### Requirement
Please reproduce the entire listing, character for character.

### Supplied material
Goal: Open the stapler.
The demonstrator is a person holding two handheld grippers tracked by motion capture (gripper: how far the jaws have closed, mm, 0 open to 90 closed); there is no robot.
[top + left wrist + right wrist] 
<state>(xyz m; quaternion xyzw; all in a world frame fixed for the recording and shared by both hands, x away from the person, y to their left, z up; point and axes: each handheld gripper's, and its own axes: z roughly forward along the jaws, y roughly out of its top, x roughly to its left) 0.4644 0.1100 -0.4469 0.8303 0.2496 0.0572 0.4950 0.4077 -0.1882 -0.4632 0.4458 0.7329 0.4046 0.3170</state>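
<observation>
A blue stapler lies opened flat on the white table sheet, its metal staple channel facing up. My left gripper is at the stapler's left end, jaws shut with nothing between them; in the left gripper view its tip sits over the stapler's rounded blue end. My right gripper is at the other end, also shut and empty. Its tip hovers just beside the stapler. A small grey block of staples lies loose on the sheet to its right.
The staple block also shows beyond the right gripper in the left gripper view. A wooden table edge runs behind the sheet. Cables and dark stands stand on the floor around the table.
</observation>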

### Answer box
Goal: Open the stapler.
The demonstrator is a person holding two handheld grippers tracked by motion capture (gripper: how far the jaws have closed, mm, 0 open to 90 closed); there is no robot.
[top + left wrist + right wrist] 
<state>(xyz m; quaternion xyzw; all in a world frame fixed for the recording and shared by both hands, x away from the person, y to their left, z up; point and axes: each handheld gripper's, and its own axes: z roughly forward along the jaws, y roughly out of its top, x roughly to its left) 0.4644 0.1100 -0.4469 0.8303 0.2496 0.0572 0.4950 0.4077 -0.1882 -0.4632 0.4458 0.7329 0.4046 0.3170</state>
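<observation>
A blue stapler lies opened flat on the white table sheet, its metal staple channel facing up. My left gripper is at the stapler's left end, jaws shut with nothing between them; in the left gripper view its tip sits over the stapler's rounded blue end. My right gripper is at the other end, also shut and empty. Its tip hovers just beside the stapler. A small grey block of staples lies loose on the sheet to its right.
The staple block also shows beyond the right gripper in the left gripper view. A wooden table edge runs behind the sheet. Cables and dark stands stand on the floor around the table.
</observation>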

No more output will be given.